## What is expected
Repeat the listing exactly as given, omitting every image.
▶
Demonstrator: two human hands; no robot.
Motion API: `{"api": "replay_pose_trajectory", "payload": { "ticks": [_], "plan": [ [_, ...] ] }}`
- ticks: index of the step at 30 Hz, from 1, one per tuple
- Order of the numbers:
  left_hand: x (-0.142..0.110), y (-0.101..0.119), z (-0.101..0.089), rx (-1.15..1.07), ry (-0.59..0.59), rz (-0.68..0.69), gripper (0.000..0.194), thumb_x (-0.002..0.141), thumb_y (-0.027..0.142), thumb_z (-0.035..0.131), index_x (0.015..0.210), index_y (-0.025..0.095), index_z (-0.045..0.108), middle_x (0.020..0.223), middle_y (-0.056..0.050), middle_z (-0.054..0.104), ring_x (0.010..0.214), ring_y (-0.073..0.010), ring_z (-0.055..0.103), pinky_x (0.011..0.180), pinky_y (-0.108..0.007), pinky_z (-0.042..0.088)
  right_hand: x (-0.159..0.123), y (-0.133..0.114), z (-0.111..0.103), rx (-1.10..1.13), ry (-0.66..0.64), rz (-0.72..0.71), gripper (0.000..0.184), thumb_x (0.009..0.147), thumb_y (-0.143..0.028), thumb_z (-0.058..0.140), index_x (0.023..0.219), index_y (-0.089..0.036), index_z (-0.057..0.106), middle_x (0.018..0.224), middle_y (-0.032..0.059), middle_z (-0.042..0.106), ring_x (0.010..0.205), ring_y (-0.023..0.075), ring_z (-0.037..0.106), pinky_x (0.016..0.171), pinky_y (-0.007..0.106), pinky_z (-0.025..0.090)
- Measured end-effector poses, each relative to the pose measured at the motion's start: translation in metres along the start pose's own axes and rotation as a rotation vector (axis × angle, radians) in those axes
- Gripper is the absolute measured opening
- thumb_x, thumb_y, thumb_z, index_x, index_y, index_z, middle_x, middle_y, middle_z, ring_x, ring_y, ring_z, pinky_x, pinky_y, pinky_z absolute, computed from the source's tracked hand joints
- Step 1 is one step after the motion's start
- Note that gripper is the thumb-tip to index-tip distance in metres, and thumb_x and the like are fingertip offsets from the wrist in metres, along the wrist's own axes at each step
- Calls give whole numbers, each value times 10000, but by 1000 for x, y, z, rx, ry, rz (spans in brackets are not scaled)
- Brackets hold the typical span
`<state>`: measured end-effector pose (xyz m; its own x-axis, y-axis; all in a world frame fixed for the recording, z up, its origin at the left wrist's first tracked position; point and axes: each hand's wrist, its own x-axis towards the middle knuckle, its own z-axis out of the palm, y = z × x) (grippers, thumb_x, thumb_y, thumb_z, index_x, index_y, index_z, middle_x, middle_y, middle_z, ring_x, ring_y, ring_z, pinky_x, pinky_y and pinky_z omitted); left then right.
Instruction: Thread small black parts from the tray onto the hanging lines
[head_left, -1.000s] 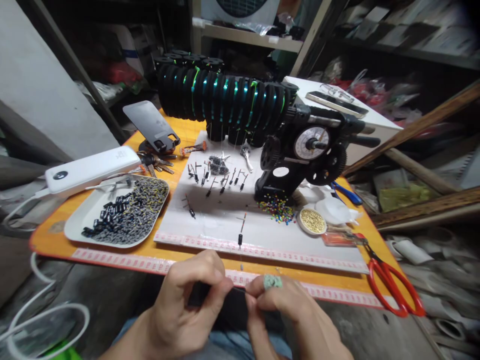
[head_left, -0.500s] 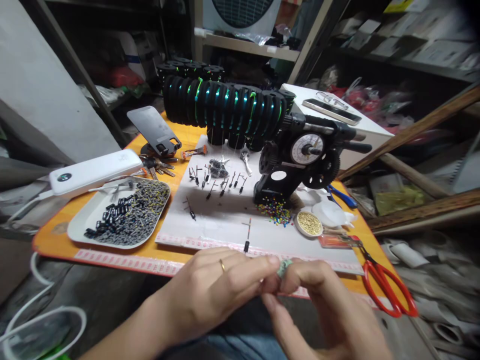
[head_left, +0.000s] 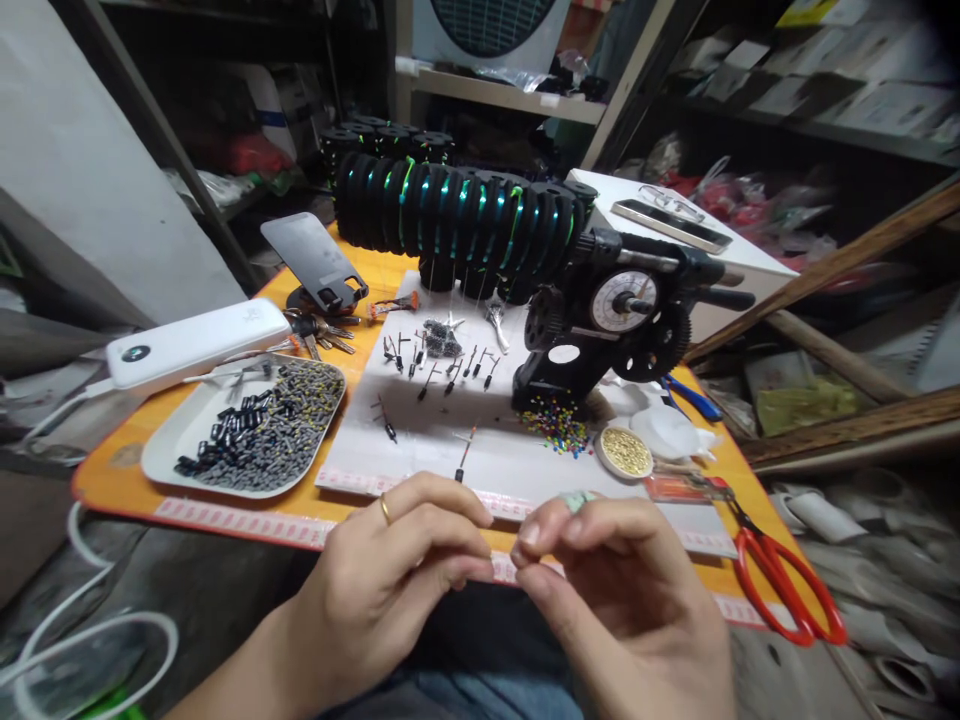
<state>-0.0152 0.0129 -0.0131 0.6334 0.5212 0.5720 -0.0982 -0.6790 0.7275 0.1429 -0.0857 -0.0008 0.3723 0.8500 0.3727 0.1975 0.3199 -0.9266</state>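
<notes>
My left hand (head_left: 397,580) and my right hand (head_left: 622,600) meet at their fingertips just in front of the orange table's (head_left: 337,520) near edge. Both are pinched on something too thin to make out, probably a fine line. A ring shows on the left hand. A small dark float piece (head_left: 460,468) with a thin red-tipped stem hangs or lies just beyond my fingers over the white board (head_left: 450,420). Several similar pieces (head_left: 435,355) lie further back on the board.
A white tray (head_left: 172,450) of small dark tubes sits at the left, with a white power bank (head_left: 195,340) behind it. A black winding machine (head_left: 607,320) and a row of black spools (head_left: 457,215) stand at the back. Coloured beads (head_left: 559,425), a dish of gold beads (head_left: 624,450) and red scissors (head_left: 787,590) lie at the right.
Both hands have risen from below the table edge and turned, fingertips staying together. The small dark piece on its stem has shifted slightly left over the board.
</notes>
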Motion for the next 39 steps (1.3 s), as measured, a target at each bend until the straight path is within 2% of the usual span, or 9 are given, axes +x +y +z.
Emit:
{"api": "replay_pose_trajectory", "payload": {
  "ticks": [4, 6, 10, 15, 21, 25, 30, 36, 39],
  "plan": [
    [-3, 9, -4, -33, 54, -132, 232, 878, -23, 567, 848, 193, 645, 943, -27, 648, 975, -128, 627, 771, -154, 507, -4, 3, -4, -370, -168, -454, 311, 866, 39, 591, 1073, -189, 632, 940, 69, 743, 890, 181, 728, 771, 265, 626],
    [-4, 11, -6, -9, 51, -149, 251, 874, -31, 550, 838, 200, 641, 958, -28, 643, 1022, -135, 603, 818, -172, 487, -7, 0, -8, -601, -193, -541, 284, 899, 11, 563, 1100, -170, 651, 980, 89, 764, 953, 211, 737, 791, 283, 630],
    [-5, 11, -8, 8, 7, -137, 279, 869, -52, 532, 814, 211, 610, 859, -9, 646, 1034, -142, 613, 832, -185, 488, -10, -3, -12, -757, -200, -535, 200, 919, -65, 581, 1046, -203, 649, 921, 63, 770, 926, 210, 749, 763, 264, 628],
    [-10, 6, -7, 1, -18, -109, 262, 877, -46, 535, 933, 204, 588, 1043, -32, 660, 862, -96, 666, 682, -151, 512, -5, 0, -12, -683, -222, -479, 217, 886, -8, 573, 977, -203, 541, 830, 51, 696, 801, 162, 698, 676, 241, 595],
    [-2, -1, -12, 73, -145, -43, 170, 916, 6, 559, 953, 160, 620, 818, -36, 694, 786, -140, 670, 715, -224, 511, -2, 2, -15, -627, -231, -491, 322, 818, 81, 596, 973, -183, 495, 809, 54, 646, 740, 138, 618, 637, 248, 565],
    [3, -2, -11, 85, -114, -112, 132, 904, 35, 595, 886, 160, 637, 778, -27, 674, 680, -124, 639, 594, -204, 478, -4, 5, -20, -785, -228, -560, 226, 868, 20, 590, 977, -174, 548, 840, 65, 690, 854, 190, 678, 690, 273, 587],
    [8, 5, -4, 156, -122, -179, 152, 905, 25, 559, 854, 139, 644, 739, -19, 646, 619, -116, 589, 542, -214, 443, 4, 8, -22, -903, -409, -740, 150, 972, -66, 464, 980, -121, 603, 770, 86, 718, 1057, 280, 708, 892, 361, 615],
    [10, 12, -2, 57, -67, -300, 114, 927, 109, 590, 872, 179, 662, 793, -8, 699, 703, -128, 655, 642, -224, 497, 8, 18, -22, -785, -452, -596, 159, 941, -51, 541, 1003, -190, 591, 972, 81, 726, 1142, 222, 676, 936, 319, 603],
    [10, 11, -4, 35, -42, -369, 115, 928, 145, 603, 839, 206, 642, 771, 19, 679, 703, -118, 653, 586, -192, 482, 8, 14, -24, -569, -337, -420, 283, 869, 30, 587, 979, -221, 520, 948, 42, 697, 1030, 171, 707, 857, 260, 617]
  ]
}}
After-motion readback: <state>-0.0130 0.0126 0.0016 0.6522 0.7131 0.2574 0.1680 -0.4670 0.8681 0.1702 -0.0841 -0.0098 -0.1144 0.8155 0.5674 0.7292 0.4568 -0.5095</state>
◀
## Exercise answer
Demonstrator: two human hands; no robot.
Motion API: `{"api": "replay_pose_trajectory", "payload": { "ticks": [_], "plan": [ [_, ...] ] }}`
- ticks: index of the step at 30 Hz, from 1, one per tuple
- Order of the numbers:
  left_hand: x (-0.142..0.110), y (-0.101..0.119), z (-0.101..0.089), rx (-1.15..1.07), ry (-0.59..0.59), rz (-0.68..0.69), gripper (0.000..0.194), thumb_x (-0.002..0.141), thumb_y (-0.027..0.142), thumb_z (-0.035..0.131), index_x (0.015..0.210), index_y (-0.025..0.095), index_z (-0.045..0.108), middle_x (0.020..0.223), middle_y (-0.056..0.050), middle_z (-0.054..0.104), ring_x (0.010..0.214), ring_y (-0.073..0.010), ring_z (-0.055..0.103), pinky_x (0.011..0.180), pinky_y (-0.108..0.007), pinky_z (-0.042..0.088)
  right_hand: x (-0.159..0.123), y (-0.133..0.114), z (-0.111..0.103), rx (-1.10..1.13), ry (-0.66..0.64), rz (-0.72..0.71), gripper (0.000..0.184), thumb_x (0.009..0.147), thumb_y (-0.143..0.028), thumb_z (-0.058..0.140), index_x (0.023..0.219), index_y (-0.089..0.036), index_z (-0.057..0.106), middle_x (0.018..0.224), middle_y (-0.032..0.059), middle_z (-0.042..0.106), ring_x (0.010..0.205), ring_y (-0.023..0.075), ring_z (-0.037..0.106), pinky_x (0.016..0.171), pinky_y (-0.007..0.106), pinky_z (-0.025..0.090)
- Measured end-effector poses, each relative to the pose measured at the motion's start: translation in metres along the start pose's own axes and rotation as a rotation vector (axis × angle, radians) in those axes
- Gripper is the absolute measured opening
- thumb_x, thumb_y, thumb_z, index_x, index_y, index_z, middle_x, middle_y, middle_z, ring_x, ring_y, ring_z, pinky_x, pinky_y, pinky_z absolute, computed from the source's tracked hand joints
- Step 1 is one step after the motion's start
- Note that gripper is the thumb-tip to index-tip distance in metres, and thumb_x and the like are fingertip offsets from the wrist in metres, along the wrist's own axes at each step
- Calls give whole numbers, each value times 10000, but by 1000 for x, y, z, rx, ry, rz (spans in brackets are not scaled)
- Brackets hold the typical span
`<state>`: measured end-effector pose (xyz m; its own x-axis, y-axis; all in a world frame fixed for the recording, z up, its origin at the left wrist's first tracked position; point and axes: each hand's wrist, its own x-axis towards the middle knuckle, its own z-axis out of the palm, y = z × x) (grippers, thumb_x, thumb_y, thumb_z, index_x, index_y, index_z, middle_x, middle_y, middle_z, ring_x, ring_y, ring_z, pinky_x, pinky_y and pinky_z omitted); left then right.
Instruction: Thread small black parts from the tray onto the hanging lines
[head_left, -1.000s] 
[head_left, -0.500s] 
[head_left, +0.000s] 
<state>-0.0152 0.0129 -0.0131 0.6334 0.5212 0.5720 -0.0982 -0.6790 0.7275 0.1429 -0.0857 -0.0008 0.3723 0.8500 0.3727 0.1975 0.3199 -0.9266</state>
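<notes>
My left hand (head_left: 397,580) and my right hand (head_left: 622,600) meet at their fingertips just in front of the orange table's (head_left: 337,520) near edge. Both are pinched on something too thin to make out, probably a fine line. A ring shows on the left hand. A small dark float piece (head_left: 460,468) with a thin red-tipped stem hangs or lies just beyond my fingers over the white board (head_left: 450,420). Several similar pieces (head_left: 435,355) lie further back on the board.
A white tray (head_left: 172,450) of small dark tubes sits at the left, with a white power bank (head_left: 195,340) behind it. A black winding machine (head_left: 607,320) and a row of black spools (head_left: 457,215) stand at the back. Coloured beads (head_left: 559,425), a dish of gold beads (head_left: 624,450) and red scissors (head_left: 787,590) lie at the right.
Both hands have risen from below the table edge and turned, fingertips staying together. The small dark piece on its stem has shifted slightly left over the board.
</notes>
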Motion for the next 39 steps (1.3 s), as measured, a target at each bend until the straight path is within 2% of the usual span, or 9 are given, axes +x +y +z.
Emit:
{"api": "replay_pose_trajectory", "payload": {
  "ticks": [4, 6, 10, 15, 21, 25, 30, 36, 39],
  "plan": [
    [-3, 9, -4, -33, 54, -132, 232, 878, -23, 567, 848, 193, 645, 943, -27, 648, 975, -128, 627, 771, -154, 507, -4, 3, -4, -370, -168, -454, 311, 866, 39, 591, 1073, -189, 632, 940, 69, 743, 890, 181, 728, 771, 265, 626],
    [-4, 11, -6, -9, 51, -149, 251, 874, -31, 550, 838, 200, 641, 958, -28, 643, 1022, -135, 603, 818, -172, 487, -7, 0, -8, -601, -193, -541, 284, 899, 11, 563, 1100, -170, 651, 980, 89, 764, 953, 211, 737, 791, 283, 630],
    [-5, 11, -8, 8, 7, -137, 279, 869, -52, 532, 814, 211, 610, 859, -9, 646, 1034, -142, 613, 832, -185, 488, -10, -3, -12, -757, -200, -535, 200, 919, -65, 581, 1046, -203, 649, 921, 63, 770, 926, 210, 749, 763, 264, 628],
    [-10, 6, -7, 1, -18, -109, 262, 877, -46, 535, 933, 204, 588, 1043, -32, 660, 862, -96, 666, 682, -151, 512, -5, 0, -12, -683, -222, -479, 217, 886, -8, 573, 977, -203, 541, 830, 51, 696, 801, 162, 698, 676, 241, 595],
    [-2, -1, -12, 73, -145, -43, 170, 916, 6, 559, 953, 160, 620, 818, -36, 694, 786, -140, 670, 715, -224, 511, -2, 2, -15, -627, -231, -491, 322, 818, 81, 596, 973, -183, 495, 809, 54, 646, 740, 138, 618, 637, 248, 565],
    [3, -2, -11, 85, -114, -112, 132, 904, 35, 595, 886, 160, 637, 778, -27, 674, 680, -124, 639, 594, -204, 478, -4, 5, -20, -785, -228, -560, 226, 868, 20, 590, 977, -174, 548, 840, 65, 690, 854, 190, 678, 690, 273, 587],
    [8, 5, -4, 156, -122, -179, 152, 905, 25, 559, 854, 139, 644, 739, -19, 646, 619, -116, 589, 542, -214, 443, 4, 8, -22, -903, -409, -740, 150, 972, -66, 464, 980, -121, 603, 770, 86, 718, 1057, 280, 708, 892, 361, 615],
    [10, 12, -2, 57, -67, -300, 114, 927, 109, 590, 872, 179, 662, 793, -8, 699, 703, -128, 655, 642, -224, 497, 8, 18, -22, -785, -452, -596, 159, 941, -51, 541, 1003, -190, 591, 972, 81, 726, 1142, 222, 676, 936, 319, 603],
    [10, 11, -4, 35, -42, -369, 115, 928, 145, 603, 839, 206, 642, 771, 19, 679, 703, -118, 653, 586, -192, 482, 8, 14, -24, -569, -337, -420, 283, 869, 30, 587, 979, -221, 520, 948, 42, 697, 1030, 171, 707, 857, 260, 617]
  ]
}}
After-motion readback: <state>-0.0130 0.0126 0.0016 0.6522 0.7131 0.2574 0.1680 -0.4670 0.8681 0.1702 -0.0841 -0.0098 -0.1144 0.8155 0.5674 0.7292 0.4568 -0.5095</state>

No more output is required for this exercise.